When they reached the stretch of rubble that had once been Seyer Street the sky was beginning to lighten. The Collindeane Welfare Hostel tilted against the pale blue. Great blotches of half-painted white gleamed on its side like a skin disease, wrinkled with cracks.
‘Poor old Collindeane,’ Marsha whispered, brandishing her hammer.
‘It ought to be pulled down,’ said Lynn.
'No. At least not unless it’s by us. Come on, sister. Charge!’ Marsha lurched forward and stumbled. Lynn held her and their eyes met. The light in Marsha’s was quenched by sheepishness. An official face appeared at a window, noted the two women with indifference, looked away.
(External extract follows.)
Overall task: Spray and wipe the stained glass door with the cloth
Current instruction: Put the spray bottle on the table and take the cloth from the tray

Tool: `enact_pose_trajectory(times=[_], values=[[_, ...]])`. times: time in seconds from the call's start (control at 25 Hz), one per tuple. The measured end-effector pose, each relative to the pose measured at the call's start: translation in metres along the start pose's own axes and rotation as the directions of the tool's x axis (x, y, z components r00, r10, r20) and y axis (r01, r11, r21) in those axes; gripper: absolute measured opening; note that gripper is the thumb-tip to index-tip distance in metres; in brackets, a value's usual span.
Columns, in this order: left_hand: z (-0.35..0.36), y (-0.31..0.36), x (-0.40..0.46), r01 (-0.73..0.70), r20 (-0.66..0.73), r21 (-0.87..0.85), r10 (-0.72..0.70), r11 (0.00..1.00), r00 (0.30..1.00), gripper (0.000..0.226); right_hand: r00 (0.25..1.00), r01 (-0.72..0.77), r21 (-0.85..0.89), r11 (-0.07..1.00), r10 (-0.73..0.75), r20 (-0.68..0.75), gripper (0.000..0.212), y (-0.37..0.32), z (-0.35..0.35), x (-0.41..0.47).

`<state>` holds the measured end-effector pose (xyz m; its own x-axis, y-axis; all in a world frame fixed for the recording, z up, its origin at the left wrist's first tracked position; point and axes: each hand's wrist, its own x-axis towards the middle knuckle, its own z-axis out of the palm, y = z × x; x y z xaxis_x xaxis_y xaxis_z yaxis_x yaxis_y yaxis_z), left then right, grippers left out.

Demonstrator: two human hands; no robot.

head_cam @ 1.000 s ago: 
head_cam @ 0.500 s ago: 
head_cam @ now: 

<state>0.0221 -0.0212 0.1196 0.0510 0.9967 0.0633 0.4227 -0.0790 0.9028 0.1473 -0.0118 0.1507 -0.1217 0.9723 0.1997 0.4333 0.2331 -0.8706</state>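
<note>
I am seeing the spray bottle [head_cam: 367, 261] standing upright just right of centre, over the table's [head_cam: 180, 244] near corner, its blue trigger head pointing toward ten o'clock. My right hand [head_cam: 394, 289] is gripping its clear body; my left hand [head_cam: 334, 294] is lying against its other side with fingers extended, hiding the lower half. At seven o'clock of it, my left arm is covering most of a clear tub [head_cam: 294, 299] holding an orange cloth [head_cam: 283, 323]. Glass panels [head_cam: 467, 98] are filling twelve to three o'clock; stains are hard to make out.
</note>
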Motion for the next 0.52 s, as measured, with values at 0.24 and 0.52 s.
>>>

Lynn said gently, ‘We can’t knock it down now, Marsha. There are people in it. And anyway, they’ll give it to us eventually if we want it.’
Fire darted in Marsha’s eyes again. ‘We mustn’t wait for them to give it to us. We must take it.’ But all her energy was in her voice. She sat on a pile of bricks as if very tired. She glared at Lynn. ‘I dare you!’ she yelled, and to calm her Lynn said, ‘Maybe if we wait a while some others’ll come and help us.’
They sat together in silence watching the sun come up. It was going to be one of those odd mornings when it was in the sky at the same time as the moon, racing with the clouds.